▸ Exercise aim
Repeat what the lines below say, word for word, and skip every image.
Segment Start: Source material
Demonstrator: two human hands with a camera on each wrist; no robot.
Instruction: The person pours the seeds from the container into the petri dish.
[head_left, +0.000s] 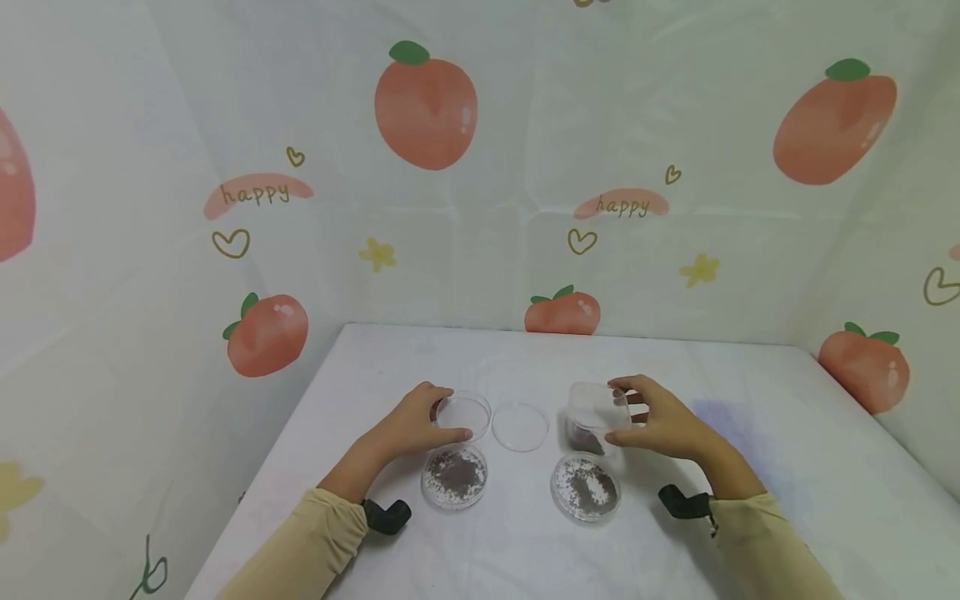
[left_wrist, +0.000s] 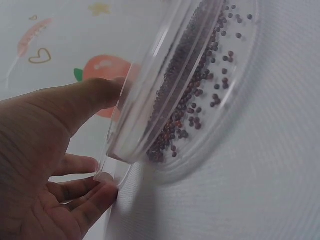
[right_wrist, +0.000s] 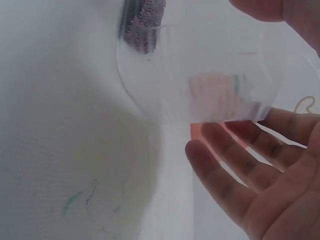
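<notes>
We find the left hand [head_left: 408, 425] pinching a clear round lid [head_left: 465, 415] just behind the left seed dish [head_left: 454, 505]; the right hand [head_left: 662, 421] grips a clear tub [head_left: 594, 402]. We advise edge-only contact and a level tub, preventing spills.

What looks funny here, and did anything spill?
A bluish-purple smudge on the white table, to the right of the right hand, looks odd because the surface around it is plain. I can't see any dark seeds spilled.
</notes>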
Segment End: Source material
▸ Result of this exercise
Demonstrator: two human hands with a camera on each wrist; no robot.
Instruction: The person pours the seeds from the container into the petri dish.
[head_left, +0.000s] 
[left_wrist, +0.000s] 
[right_wrist, +0.000s] 
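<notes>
We find the left hand [head_left: 408, 425] pinching a clear round lid [head_left: 465, 415] just behind the left seed dish [head_left: 454, 505]; the right hand [head_left: 662, 421] grips a clear tub [head_left: 594, 402]. We advise edge-only contact and a level tub, preventing spills.

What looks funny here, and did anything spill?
A bluish-purple smudge on the white table, to the right of the right hand, looks odd because the surface around it is plain. I can't see any dark seeds spilled.
</notes>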

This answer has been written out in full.